→ EXERCISE PROMPT: Report back the lines in this listing that carry the string "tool".

================================

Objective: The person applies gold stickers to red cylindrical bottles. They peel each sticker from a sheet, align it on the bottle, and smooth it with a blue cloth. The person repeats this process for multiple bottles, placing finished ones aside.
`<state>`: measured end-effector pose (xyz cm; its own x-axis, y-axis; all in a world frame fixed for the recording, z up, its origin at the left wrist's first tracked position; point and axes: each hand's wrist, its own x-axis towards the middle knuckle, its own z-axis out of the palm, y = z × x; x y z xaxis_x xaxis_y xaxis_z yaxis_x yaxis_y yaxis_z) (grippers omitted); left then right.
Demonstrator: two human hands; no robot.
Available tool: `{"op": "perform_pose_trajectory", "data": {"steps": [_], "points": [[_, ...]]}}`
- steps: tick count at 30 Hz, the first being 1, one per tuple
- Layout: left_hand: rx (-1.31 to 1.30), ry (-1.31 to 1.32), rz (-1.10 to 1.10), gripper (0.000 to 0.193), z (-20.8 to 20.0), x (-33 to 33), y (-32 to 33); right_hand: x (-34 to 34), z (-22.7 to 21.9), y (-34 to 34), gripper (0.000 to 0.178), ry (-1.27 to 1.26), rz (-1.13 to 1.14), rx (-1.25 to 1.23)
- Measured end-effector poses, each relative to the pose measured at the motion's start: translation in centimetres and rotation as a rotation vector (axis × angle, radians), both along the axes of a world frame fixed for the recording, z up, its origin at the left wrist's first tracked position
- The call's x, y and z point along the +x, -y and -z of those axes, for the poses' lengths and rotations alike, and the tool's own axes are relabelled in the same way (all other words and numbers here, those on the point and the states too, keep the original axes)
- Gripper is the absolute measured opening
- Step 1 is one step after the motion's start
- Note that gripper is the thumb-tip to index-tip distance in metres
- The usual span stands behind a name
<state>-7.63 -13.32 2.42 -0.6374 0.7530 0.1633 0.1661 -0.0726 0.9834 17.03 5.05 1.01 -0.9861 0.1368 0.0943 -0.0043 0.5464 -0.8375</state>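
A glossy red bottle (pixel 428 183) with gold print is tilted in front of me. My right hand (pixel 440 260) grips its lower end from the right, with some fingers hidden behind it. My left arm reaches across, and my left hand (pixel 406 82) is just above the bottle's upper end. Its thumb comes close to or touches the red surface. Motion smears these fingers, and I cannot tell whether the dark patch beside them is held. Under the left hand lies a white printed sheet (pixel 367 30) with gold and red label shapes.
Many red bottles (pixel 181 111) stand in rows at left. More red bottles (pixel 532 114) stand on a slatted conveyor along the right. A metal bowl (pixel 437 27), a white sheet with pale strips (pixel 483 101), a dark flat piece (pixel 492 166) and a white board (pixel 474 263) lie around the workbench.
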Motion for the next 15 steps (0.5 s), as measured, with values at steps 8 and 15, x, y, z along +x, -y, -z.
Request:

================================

→ EXERCISE RESPONSE:
Available tool: `{"op": "perform_pose_trajectory", "data": {"steps": [_], "points": [[_, ...]]}}`
- The call's x, y and z point along the +x, -y and -z of those axes, for the poses' lengths and rotations alike, and the tool's own axes are relabelled in the same way (all other words and numbers here, those on the point and the states too, keep the original axes)

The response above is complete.